Roode knocks Paul Heyman over the head with the microphone before pulling out handcuffs from his pocket. He handcuffs Heyman to the middle rope. Making sure Heyman witnesses what he's caused, Roode gives Heyman a few slaps on the face to wake him up. Bobby Roode is then seen equipping brass knuckles. He tosses off his sports coat and begins unbuttoning and rolling up his sleeves. A teary eyed Heyman begins to yell "I'm sorry". After he realizes apologies aren't going to cut it, Heyman shouts for Brock. Bobby Roode begins to stalk Lesnar who is still holding his crotch in pain. The broken Bobby Roode grabs Lesnar by his hair and begins striking him in the head till there's blood. He then picks Brock up and tosses him outside the ring.



Byron Saxton: This has gotten wayyy too outta hand. Roode needs to be stopped or arrested.    
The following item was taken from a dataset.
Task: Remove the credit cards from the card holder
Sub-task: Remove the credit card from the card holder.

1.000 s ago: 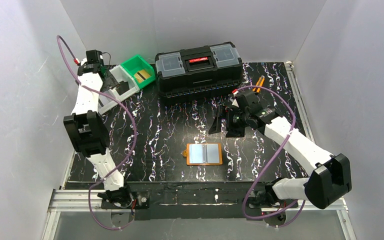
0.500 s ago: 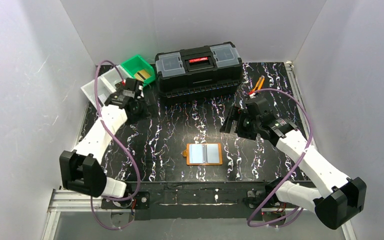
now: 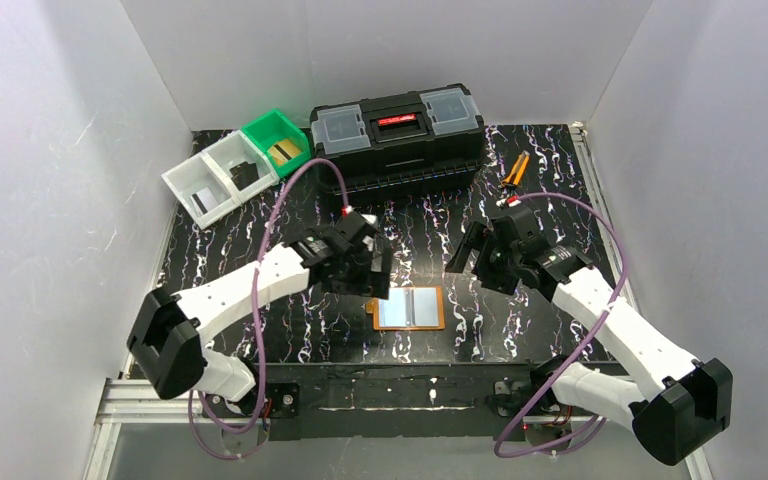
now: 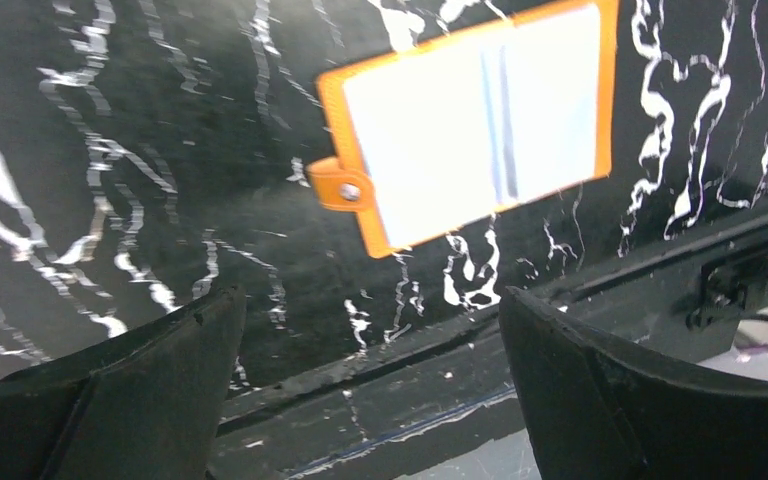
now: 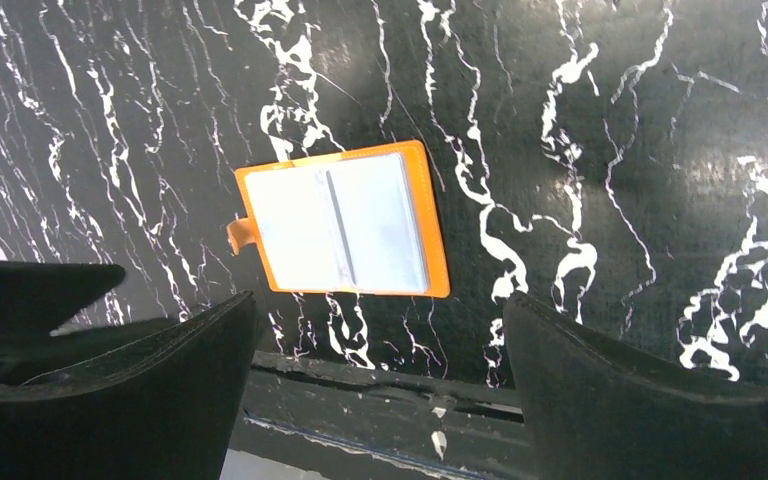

The fans aren't sure if they want to cheer or boo anymore. Some young fans can be seen crying in the stands. There are some who believe Roode has gone too far and others who believe he didn't go far enough. Roode notices the World Heavyweight Championship on the ground. He picks up the championship and stares at it for a few moments before raising it high in the air. Roode then tosses it back to the grounded Seth Rollins. Bobby Roode exits the ring as medical staff, security, and the higher ups all run down to the ring.

Mauro Ranallo: What was supposed to be a heart felt celebration has ended in chaos! Bobby Roode making a massive statement after taking out Lesnar and raising Seth Rollins championship!

Byron Saxton: I'm not sure, but I think Roode took this whole thing way too far. He has babies crying in the audience!

Tom Phillips: Some would say Bobby got his revenge here tonight, but how will Brock Lesnar and Seth Rollins respond to all this. Will there be any consequences for this new aggressive Bobby Roode?